**DATA FOR ANALYSIS**
======

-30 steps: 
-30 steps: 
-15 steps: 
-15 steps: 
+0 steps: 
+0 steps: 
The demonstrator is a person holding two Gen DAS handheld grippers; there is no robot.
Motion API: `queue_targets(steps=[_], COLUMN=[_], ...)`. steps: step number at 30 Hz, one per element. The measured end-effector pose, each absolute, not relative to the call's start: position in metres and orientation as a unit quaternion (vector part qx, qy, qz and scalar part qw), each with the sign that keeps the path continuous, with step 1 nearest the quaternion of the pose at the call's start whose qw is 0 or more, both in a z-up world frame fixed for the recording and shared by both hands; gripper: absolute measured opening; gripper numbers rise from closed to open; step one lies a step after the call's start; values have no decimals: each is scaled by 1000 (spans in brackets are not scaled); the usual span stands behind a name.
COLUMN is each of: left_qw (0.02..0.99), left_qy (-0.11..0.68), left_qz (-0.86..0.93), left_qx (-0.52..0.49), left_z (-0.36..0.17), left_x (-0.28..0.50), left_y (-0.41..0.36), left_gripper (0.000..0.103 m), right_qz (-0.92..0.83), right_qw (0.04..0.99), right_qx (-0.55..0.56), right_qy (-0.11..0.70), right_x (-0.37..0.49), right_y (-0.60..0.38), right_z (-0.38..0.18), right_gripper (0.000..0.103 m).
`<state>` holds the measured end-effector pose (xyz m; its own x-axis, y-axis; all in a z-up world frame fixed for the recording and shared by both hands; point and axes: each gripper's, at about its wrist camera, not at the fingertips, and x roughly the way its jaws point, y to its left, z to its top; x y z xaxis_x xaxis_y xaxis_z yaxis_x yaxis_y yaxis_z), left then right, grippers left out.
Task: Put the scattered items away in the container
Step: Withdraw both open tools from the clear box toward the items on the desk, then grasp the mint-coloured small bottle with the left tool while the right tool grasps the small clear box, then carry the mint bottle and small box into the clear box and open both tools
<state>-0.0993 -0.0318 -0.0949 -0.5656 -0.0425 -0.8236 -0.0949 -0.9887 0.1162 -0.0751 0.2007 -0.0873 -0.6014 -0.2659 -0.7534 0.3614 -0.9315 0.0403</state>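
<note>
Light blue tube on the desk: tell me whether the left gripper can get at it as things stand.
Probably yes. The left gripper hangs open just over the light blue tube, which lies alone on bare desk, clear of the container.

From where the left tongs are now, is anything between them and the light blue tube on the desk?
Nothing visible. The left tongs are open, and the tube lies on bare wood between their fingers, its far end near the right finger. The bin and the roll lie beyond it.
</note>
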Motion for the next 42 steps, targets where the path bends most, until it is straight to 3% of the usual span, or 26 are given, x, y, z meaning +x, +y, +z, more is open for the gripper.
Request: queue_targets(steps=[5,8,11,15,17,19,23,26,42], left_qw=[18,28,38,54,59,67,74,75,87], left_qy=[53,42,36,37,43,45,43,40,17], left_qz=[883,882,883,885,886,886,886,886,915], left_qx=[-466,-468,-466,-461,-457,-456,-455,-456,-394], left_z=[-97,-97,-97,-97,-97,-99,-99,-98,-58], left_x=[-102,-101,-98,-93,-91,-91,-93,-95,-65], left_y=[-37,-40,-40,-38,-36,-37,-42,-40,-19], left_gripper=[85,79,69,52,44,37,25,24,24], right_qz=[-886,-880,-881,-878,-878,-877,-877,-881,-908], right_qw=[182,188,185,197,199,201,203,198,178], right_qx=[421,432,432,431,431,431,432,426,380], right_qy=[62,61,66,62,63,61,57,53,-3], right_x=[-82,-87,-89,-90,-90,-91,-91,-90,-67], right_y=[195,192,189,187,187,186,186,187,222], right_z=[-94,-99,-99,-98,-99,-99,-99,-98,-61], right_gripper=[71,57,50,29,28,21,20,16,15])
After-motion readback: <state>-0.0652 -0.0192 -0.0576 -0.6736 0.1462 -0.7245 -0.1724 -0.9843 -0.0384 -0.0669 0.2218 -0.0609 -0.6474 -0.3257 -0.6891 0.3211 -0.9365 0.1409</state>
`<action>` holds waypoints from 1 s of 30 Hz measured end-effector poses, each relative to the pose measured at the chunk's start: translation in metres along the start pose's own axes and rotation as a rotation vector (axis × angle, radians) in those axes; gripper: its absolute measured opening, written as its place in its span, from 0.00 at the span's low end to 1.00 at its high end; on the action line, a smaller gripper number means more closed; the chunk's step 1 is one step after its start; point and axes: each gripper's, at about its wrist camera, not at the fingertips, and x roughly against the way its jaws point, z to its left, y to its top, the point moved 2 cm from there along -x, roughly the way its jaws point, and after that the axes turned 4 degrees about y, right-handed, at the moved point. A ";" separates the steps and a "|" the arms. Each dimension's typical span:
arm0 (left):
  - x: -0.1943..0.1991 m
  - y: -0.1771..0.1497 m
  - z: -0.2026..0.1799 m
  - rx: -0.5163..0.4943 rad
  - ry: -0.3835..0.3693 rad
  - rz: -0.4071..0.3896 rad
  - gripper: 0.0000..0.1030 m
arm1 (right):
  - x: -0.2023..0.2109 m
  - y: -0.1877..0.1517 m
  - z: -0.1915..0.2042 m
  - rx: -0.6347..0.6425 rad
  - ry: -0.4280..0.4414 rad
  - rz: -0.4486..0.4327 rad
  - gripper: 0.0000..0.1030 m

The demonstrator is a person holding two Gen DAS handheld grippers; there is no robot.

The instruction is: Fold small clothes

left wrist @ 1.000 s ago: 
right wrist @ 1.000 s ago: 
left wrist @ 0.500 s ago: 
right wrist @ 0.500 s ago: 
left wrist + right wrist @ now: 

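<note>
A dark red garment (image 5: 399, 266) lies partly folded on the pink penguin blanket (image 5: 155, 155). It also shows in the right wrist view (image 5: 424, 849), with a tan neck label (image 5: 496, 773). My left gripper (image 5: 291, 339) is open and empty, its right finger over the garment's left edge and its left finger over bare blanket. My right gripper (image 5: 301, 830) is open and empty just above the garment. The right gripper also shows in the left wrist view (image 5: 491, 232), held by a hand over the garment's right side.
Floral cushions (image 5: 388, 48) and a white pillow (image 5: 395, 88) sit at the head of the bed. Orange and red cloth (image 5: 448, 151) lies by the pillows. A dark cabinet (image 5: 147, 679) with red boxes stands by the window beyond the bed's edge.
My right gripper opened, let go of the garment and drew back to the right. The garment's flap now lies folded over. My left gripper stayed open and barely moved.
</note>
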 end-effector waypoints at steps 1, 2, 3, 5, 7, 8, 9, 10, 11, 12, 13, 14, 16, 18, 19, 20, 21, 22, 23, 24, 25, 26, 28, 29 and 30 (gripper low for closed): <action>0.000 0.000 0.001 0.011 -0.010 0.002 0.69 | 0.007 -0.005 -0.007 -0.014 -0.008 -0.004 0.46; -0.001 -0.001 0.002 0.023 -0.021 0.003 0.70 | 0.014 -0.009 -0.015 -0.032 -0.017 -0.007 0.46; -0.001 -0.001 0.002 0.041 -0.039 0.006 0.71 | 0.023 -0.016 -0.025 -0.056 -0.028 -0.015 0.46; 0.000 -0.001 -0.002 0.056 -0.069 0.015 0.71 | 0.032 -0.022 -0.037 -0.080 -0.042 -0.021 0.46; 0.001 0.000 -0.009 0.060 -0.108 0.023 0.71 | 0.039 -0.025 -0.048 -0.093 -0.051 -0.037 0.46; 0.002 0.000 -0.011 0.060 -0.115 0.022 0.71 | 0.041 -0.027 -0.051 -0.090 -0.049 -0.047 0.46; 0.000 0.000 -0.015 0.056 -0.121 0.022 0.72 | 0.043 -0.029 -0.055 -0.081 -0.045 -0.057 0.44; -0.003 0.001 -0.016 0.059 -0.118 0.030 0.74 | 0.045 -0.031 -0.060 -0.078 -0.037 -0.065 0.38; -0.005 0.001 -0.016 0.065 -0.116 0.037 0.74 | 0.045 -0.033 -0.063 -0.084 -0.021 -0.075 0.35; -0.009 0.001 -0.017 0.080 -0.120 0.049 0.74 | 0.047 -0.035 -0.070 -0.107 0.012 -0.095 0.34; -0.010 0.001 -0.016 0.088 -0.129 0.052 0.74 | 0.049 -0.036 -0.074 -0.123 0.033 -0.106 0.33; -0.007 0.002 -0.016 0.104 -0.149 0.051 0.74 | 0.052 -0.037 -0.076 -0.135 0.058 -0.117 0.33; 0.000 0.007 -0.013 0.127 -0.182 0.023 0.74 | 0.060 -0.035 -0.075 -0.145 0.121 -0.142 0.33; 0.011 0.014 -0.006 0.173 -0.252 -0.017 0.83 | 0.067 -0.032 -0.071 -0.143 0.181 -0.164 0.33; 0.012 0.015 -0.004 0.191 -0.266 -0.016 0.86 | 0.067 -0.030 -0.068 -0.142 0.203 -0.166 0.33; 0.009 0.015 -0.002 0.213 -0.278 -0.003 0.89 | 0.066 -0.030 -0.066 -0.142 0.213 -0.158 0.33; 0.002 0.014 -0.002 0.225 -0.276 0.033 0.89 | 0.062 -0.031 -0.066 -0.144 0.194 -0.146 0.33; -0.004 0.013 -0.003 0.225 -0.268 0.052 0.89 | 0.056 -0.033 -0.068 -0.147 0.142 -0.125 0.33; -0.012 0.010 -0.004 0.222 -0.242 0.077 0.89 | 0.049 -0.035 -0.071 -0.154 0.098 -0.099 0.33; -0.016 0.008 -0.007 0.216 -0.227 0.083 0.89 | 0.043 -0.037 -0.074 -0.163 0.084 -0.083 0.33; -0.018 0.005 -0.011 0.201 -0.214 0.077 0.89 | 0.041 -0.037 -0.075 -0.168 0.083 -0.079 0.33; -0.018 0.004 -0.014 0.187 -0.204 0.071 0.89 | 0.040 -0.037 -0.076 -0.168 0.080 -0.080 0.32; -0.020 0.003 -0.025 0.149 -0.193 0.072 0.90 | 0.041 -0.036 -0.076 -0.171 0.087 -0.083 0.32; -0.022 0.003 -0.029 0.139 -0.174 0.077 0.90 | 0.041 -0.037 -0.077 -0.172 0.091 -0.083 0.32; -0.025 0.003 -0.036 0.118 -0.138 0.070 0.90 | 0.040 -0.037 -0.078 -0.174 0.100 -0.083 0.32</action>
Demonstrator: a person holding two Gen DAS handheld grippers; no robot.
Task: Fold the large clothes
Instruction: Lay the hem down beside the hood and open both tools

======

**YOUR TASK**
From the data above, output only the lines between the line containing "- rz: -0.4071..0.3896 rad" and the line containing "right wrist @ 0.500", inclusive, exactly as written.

**THE ANSWER**
  - rz: -0.4071..0.3896 rad
  - gripper: 0.0000..0.1030 m
arm1 (right):
  - x: -0.2023..0.2109 m
  - y: -0.1877..0.1517 m
  - z: -0.1915..0.2042 m
  - rx: -0.6347..0.6425 rad
  - ry: -0.4280..0.4414 rad
  - rz: -0.4486..0.4327 rad
  - gripper: 0.0000..0.1030 m

The demonstrator is a person holding two Gen DAS handheld grippers; there is no robot.

The instruction is: Fold small clothes

left wrist @ 1.000 s ago: 
right wrist @ 1.000 s ago: 
left wrist @ 0.500 s ago: 
right wrist @ 0.500 s ago: 

This finishes the answer.